Subscription Required. Please recommend JoVE to your librarian.

Representative Results

This section shows results from serotonin antibody staining in the transparent mouse spinal cord using a combination of the CLARITY and CUBIC protocols. We show that serotonergic fibers are present in all laminae of the spinal cord with a predominance in the ventral portion of the ventral horn (Figure 1, also see Video 1). The control tissue did not have positive fibers (result was not shown). In the ventral horn, densely packed serotonergic fibers are present in the ventromedial portion of the ventral horn and they extend towards the lateral portion of the ventral horn (Figure 2, also see Video 2). Some immunopositive fibers also extend from the ventral horn towards the dorsal horn or the central canal. Immunopositive fibers are present in all laminae of the dorsal horn but there is a small gap between positive fibers in lamina 2 and 4, especially in the lateral part of the dorsal horn. The majority of serotonergic fibers in the dorsal horn are of small diameter and only a small number of them are of large diameter (Video 1). In a horizontal section, densely packed serotonergic fibers in the ventral horn were observed to travel along the longitudinal axis of the spinal cord and form a large fiber bundle. The most interesting finding is that this large fiber bundle issues branches regularly along the longitudinal axis, which are perpendicular to the fiber bundle. These branches further collateralize along their paths to the lateral portion of the ventral horn. Compared with these branches, the ones extending towards the midline are irregular and smaller (Figure 2). Under the 63X objective, the serotonergic fibers in the dorsal horn were observed to travel along the axis of the spinal cord and terminate at various points along the path of the tract. The thick fibers are sporadically distributed among the thin fibers (Figure 3, also see Video 3).

Figure 1
Figure 1: Serotonergic fibers in a coronal section of the lumbar cord at 200X magnification. Left is the ventral horn, right is the dorsal horn, dorsal is the medial part of the spinal cord, and ventral is the lateral part of the spinal cord. The scale bar is 100 µm. Serotonergic fibers are present in all laminae, especially in the ventromedial part of the ventral horn where the fiber density is high. These fibers extend towards both the lateral part of the ventral horn and the central canal or dorsal horn. The density of fibers in other laminae is low. The majority of serotonergic fibers are thin. Only a small number of fibers are thick and they are seen in both the dorsal horn and the ventral horn (also see Video 1 (Right click to download)).

Figure 2
Figure 2: Serotonergic fibers in the ventral portion of the ventral horn at 200X magnification. Left and right are the lateral sides of the spinal cord, dorsal is the rostral part of the spinal cord, and ventral is the caudal part of the spinal cord. The scale bar is 100 µm. Serotonergic fibers are shown travelling along the longitudinal axis of the spinal cord and packed in the medial portion of the ventral horn where they form a thick fiber bundle. Out of this bundle, some branches are extended at regular intervals towards the lateral portion of the ventral horn, whereas others that extend towards the midline are irregular and shorter. These fibers terminate at many points along the path of the tract (also see Video 2 (Right click to download)).

Figure 3
Figure 3: Serotonergic fibers in the dorsal horn under at 630X magnification. Left is the lateral part of the spinal cord, right is the medial part of the spinal cord, dorsal and ventral refer to the dorsal and ventral part of the dorsal horn, respectively. The scale bar is 7 µm. Serotonergic fibers are travelling along the longitudinal axis of the spinal cord and terminate along the path of the tract. These fibers are mainly of small diameter with a small number of thick fibers intermingled. These fibers rarely overlap with each other (also see Video 3 (Right click to download)).
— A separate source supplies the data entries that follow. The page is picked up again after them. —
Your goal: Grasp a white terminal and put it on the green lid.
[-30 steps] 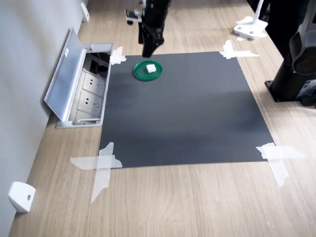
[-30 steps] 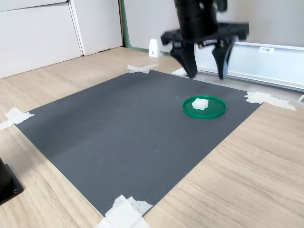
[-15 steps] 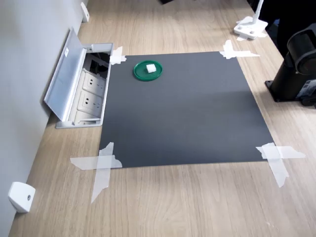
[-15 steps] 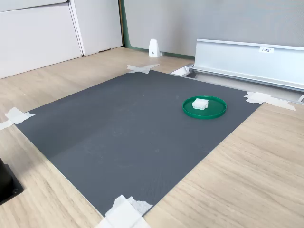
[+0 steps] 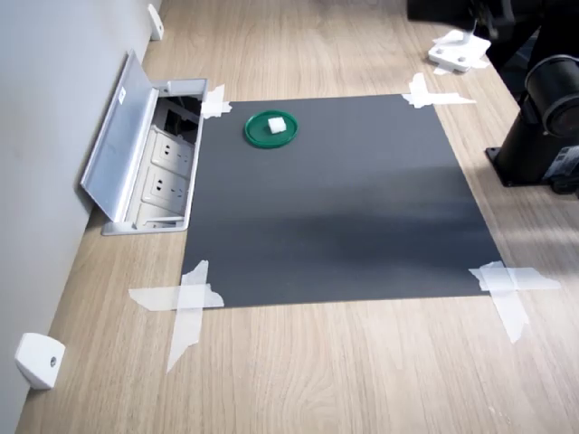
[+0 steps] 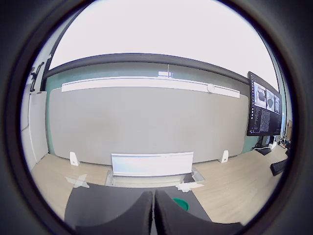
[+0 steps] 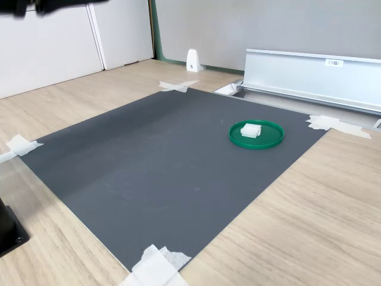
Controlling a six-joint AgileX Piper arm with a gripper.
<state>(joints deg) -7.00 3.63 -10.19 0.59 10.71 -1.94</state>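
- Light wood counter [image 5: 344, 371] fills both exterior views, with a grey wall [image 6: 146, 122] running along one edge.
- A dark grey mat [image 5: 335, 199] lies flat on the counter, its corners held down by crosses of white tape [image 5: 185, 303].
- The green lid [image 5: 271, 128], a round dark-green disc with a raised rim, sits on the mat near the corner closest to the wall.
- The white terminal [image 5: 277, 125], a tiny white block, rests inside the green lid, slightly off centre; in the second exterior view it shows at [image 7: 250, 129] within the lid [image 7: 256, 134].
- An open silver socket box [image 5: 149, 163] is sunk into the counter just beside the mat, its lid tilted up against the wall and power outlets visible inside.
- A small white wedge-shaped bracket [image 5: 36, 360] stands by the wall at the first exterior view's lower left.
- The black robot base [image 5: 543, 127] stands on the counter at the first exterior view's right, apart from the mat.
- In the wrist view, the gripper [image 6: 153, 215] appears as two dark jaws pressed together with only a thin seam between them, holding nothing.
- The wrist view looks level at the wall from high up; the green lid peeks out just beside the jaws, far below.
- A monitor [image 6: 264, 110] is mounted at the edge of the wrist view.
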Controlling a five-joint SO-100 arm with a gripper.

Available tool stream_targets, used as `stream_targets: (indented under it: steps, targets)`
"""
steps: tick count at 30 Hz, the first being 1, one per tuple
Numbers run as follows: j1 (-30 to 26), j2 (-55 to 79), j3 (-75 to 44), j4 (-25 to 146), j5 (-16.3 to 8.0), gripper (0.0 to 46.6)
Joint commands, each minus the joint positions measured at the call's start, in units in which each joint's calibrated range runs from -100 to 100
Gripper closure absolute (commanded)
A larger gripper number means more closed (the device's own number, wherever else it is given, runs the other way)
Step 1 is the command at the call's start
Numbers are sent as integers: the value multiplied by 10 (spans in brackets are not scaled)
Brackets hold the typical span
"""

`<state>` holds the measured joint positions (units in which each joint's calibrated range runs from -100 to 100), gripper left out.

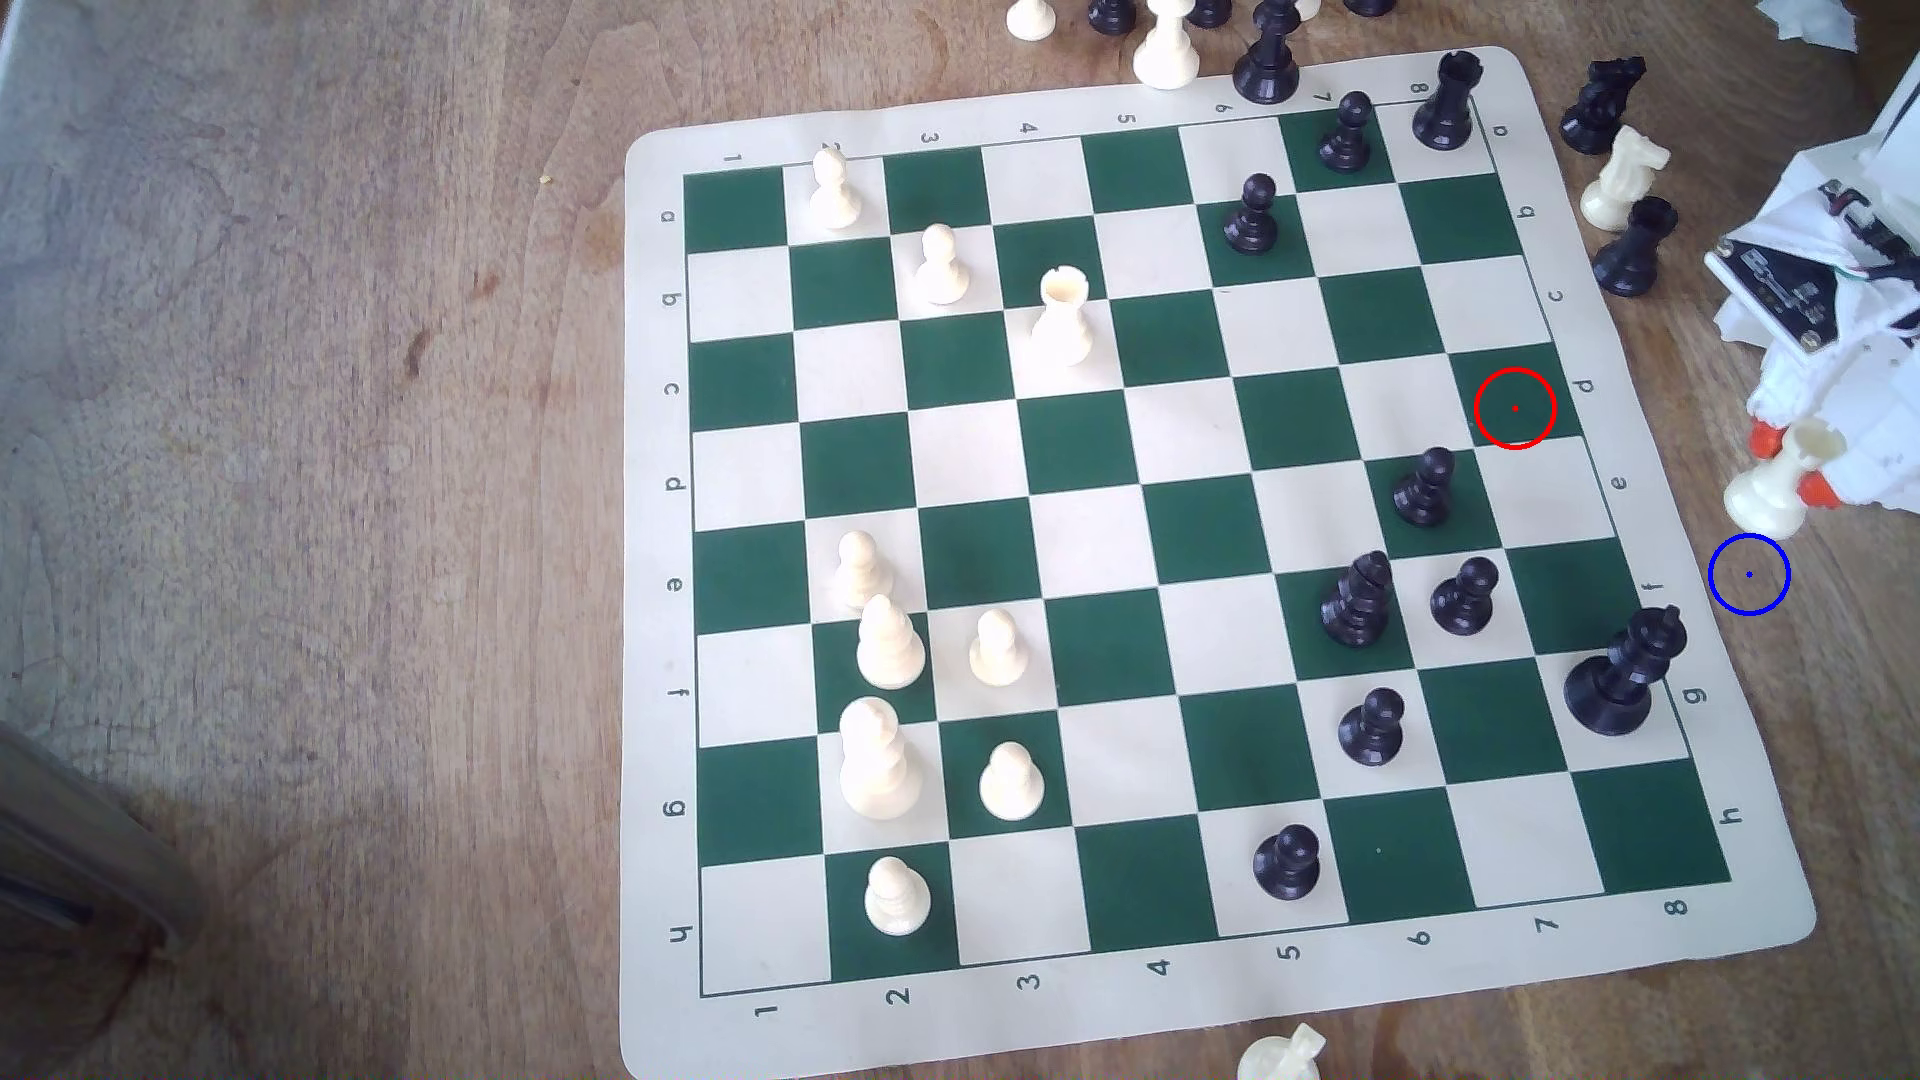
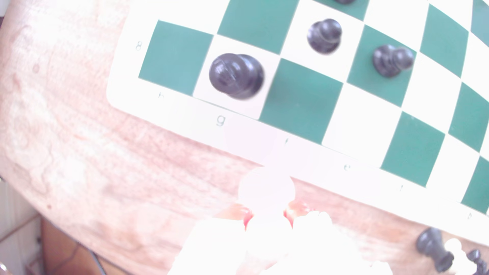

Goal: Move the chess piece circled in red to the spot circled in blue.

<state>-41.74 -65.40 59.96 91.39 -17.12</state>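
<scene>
My white gripper (image 1: 1790,467) with orange fingertips (image 1: 1763,441) is shut on the cream-white chess piece (image 1: 1771,490), a rook tilted with its wide base toward the board. It hangs just off the mat's edge at the exterior view's right, a little above the blue-circled spot (image 1: 1749,574) on bare wood. The red circle (image 1: 1515,408) rings a green square with nothing on it. In the washed-out wrist view the piece's round base (image 2: 266,187) shows between the red-tipped fingers of the gripper (image 2: 267,211), over wood beside the mat's border.
The green and cream chess mat (image 1: 665,540) carries black pieces near the spot: a king (image 1: 1621,675) and pawns (image 1: 1463,597). Another cream rook (image 1: 1062,317) stands mid-board. Captured pieces (image 1: 1626,177) lie on the wood behind the arm.
</scene>
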Motion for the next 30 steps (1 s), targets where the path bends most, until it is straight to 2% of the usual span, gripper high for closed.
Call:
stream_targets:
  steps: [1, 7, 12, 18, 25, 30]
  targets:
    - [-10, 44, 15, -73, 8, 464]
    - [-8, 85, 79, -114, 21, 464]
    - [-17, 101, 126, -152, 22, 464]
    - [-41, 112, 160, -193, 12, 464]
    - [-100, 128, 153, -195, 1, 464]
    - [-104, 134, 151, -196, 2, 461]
Subscription Required. Please recommend JoVE to your librarian.


The protocol described shows how to image serotonergic fibers in the mouse spinal cord with the combined CLARITY and CUBIC techniques. It introduces a faster clearing process compared to the passive clearing protocol developed by Cheung et al.14 and Tomer et al.15 and allows the spinal cord tissue to be well supported by the hydrogel during clearing.

An important step during fixation of the mouse spinal cord, as reported by Cheung et al.14 and Tomer et al.15, is to keep all the solutions cool on ice, which prevents the polymerization of the chemicals. The other critical step is to perfuse the mouse slowly with the hydrogel solution in order to avoid swelling of the nervous tissue. For the hydrogel solution to become a gel, degassing is required. As an alternative to this, we used parafilm to cover the top of the tube and left no air bubbles between the hydrogel solution and the parafilm. This worked very well and the hydrogel solution became a gel after a few hours. Although some bubbles were found in the gel, they did not interfere with the following experiments, which was demonstrated by the absence of bubbles in the spinal cord tissue. Clearing is the most critical step, and requires a combination of reagents. The clearing solution, containing amino-alcohol, removes the lipid of the spinal cord tissue much faster than the SDS/boric acid based clearing solution used in the original CLARITY protocol16.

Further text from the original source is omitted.